**The data**
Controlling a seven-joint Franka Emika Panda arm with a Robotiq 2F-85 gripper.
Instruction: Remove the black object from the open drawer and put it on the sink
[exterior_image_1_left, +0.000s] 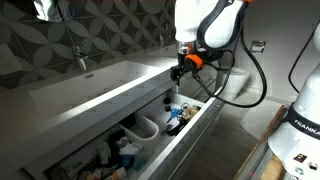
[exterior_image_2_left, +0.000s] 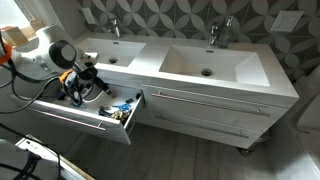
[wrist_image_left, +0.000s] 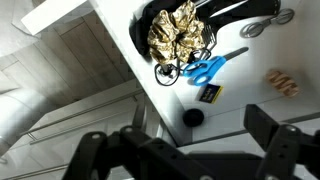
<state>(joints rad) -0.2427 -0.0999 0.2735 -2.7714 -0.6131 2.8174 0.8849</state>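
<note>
The black object is a small round black lump on the white floor of the open drawer, near a drawer wall. I cannot make it out in either exterior view. My gripper hangs above it, open and empty, with its fingers spread wide to either side. In both exterior views the gripper hovers over the open drawer, just below the front edge of the long white sink.
In the drawer lie blue scissors, a crumpled gold item in a black tray, a small black-and-yellow card and a tan item. Chrome taps stand behind the sink. More clutter fills the drawer.
</note>
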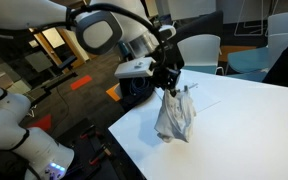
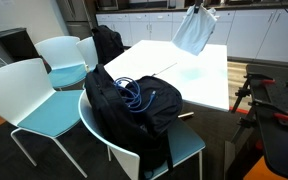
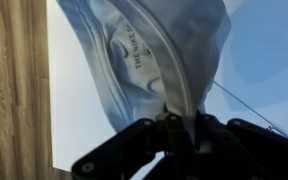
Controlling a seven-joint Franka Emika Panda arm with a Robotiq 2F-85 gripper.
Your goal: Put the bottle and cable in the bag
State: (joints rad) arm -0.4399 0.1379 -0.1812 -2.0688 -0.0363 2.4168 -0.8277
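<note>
Claw (image 1: pixel 171 90) tight on grey bag (image 1: pixel 174 120) over white table (image 1: pixel 246 122); black backpack (image 2: pixel 112 112), blue cable (image 2: pixel 135 95) atop, on nearby chair (image 2: pixel 190 149).

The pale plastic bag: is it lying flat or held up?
Held up: the gripper pinches the top of the pale plastic bag, which hangs over the white table. Whether its bottom touches, cannot tell.

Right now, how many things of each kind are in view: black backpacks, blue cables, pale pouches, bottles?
Black backpacks: 2
Blue cable: 1, lying on the nearer backpack
Pale pouch: 1, pinched by the gripper
Bottles: 0 visible
Total: 4
</note>
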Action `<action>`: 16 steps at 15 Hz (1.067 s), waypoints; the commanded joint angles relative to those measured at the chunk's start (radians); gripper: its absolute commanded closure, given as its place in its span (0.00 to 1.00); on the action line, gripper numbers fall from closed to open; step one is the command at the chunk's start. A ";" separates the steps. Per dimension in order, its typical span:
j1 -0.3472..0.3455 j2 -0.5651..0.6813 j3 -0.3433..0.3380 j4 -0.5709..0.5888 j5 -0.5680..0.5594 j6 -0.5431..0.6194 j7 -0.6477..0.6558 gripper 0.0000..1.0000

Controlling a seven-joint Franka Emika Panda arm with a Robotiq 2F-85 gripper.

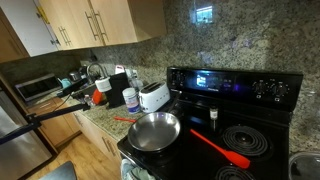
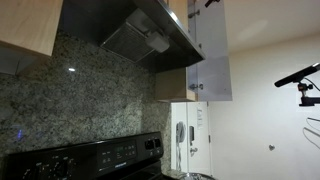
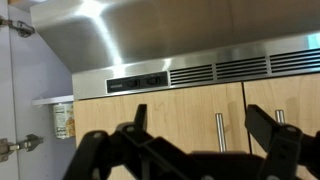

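gripper (image 3: 198, 118) seen only in wrist view; fingers (image 3: 135, 125) spread wide, nothing between them, holding nothing; it is tilted up at the range hood (image 3: 150, 40), closest thing in its sight, mounted on the wall over the stove (image 1: 235, 85), also in an exterior view (image 2: 140, 35); gap to the hood cannot be judged; wooden cabinet doors (image 3: 180, 105) butt against the hood's vent strip; beside them an open shelf with a jar (image 3: 63, 120); down on the stove a frying pan (image 1: 153, 131) sits flat on a front burner, looks empty; red spatula (image 1: 220, 148) lies flat across the cooktop just beside the pan, within easy reach; toaster (image 1: 154, 96) pushed back on the counter (image 1: 100, 125) near the wall, clear of the burners
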 commanded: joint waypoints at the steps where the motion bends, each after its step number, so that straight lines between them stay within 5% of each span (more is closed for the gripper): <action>1: 0.062 0.042 -0.045 0.084 0.085 -0.056 -0.096 0.00; 13: 0.095 0.066 -0.090 0.274 0.160 -0.561 -0.212 0.00; 14: 0.079 0.039 -0.074 0.206 0.123 -0.472 -0.181 0.00; 16: 0.081 0.045 -0.075 0.233 0.133 -0.527 -0.183 0.00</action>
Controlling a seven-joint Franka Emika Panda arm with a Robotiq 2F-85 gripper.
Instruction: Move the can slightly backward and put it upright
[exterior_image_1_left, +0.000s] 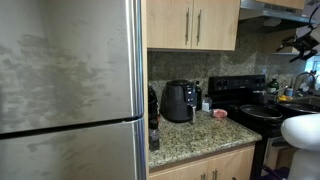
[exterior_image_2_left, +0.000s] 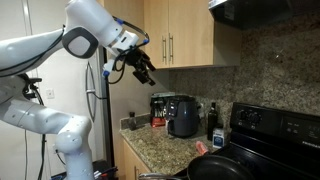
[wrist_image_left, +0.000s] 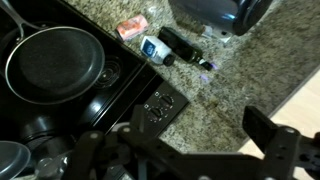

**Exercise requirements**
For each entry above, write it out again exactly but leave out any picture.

**Task output**
Controlling a seven-joint Franka Emika Panda arm with a Robotiq 2F-85 gripper.
Instruction: Remove the black object from the open drawer and put it on the sink
[exterior_image_1_left, +0.000s] 
[exterior_image_2_left, +0.000s] 
[wrist_image_left, +0.000s] 
<state>(joints rad) -0.2427 -0.0999 0.2735 -2.7714 -0.6131 2.8174 0.8849</state>
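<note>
The black object is a small round black lump on the white floor of the open drawer, near a drawer wall. I cannot make it out in either exterior view. My gripper hangs above it, open and empty, with its fingers spread wide to either side. In both exterior views the gripper hovers over the open drawer, just below the front edge of the long white sink.
In the drawer lie blue scissors, a crumpled gold item in a black tray, a small black-and-yellow card and a tan item. Chrome taps stand behind the sink. More clutter fills the drawer.
</note>
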Controlling a seven-joint Franka Emika Panda arm with a Robotiq 2F-85 gripper.
Your goal: Put the bottle and cable in the bag
State: (joints rad) arm -0.4399 0.1379 -0.1812 -2.0688 -0.0363 2.4168 -0.8277
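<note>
Claw (image 1: pixel 171 90) tight on grey bag (image 1: pixel 174 120) over white table (image 1: pixel 246 122); black backpack (image 2: pixel 112 112), blue cable (image 2: pixel 135 95) atop, on nearby chair (image 2: pixel 190 149).

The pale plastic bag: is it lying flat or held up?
Held up: the gripper pinches the top of the pale plastic bag, which hangs over the white table. Whether its bottom touches, cannot tell.

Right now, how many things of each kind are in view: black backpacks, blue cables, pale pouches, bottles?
Black backpacks: 2
Blue cable: 1, lying on the nearer backpack
Pale pouch: 1, pinched by the gripper
Bottles: 0 visible
Total: 4
</note>
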Action `<action>`: 16 steps at 15 Hz (1.067 s), waypoints; the commanded joint angles relative to those measured at the chunk's start (radians); gripper: its absolute commanded closure, given as its place in its span (0.00 to 1.00); on the action line, gripper numbers fall from closed to open; step one is the command at the chunk's start. A ";" separates the steps. Per dimension in order, its typical span:
j1 -0.3472..0.3455 j2 -0.5651..0.6813 j3 -0.3433..0.3380 j4 -0.5709..0.5888 j5 -0.5680..0.5594 j6 -0.5431..0.6194 j7 -0.6477..0.6558 gripper 0.0000..1.0000

Controlling a seven-joint Franka Emika Panda arm with a Robotiq 2F-85 gripper.


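gripper (image 3: 198, 118) seen only in wrist view; fingers (image 3: 135, 125) spread wide, nothing between them, holding nothing; it is tilted up at the range hood (image 3: 150, 40), closest thing in its sight, mounted on the wall over the stove (image 1: 235, 85), also in an exterior view (image 2: 140, 35); gap to the hood cannot be judged; wooden cabinet doors (image 3: 180, 105) butt against the hood's vent strip; beside them an open shelf with a jar (image 3: 63, 120); down on the stove a frying pan (image 1: 153, 131) sits flat on a front burner, looks empty; red spatula (image 1: 220, 148) lies flat across the cooktop just beside the pan, within easy reach; toaster (image 1: 154, 96) pushed back on the counter (image 1: 100, 125) near the wall, clear of the burners
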 commanded: joint waypoints at the steps where the motion bends, each after its step number, so that straight lines between them stay within 5% of each span (more is closed for the gripper): <action>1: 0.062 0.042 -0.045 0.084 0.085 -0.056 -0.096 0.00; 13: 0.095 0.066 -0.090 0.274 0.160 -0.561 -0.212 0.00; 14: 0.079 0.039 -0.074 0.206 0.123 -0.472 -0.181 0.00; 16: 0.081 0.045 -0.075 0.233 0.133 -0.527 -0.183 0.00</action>
Controlling a seven-joint Franka Emika Panda arm with a Robotiq 2F-85 gripper.
Instruction: Move the can slightly backward and put it upright
[exterior_image_1_left, +0.000s] 
[exterior_image_2_left, +0.000s] 
[wrist_image_left, +0.000s] 

No additional answer text is required.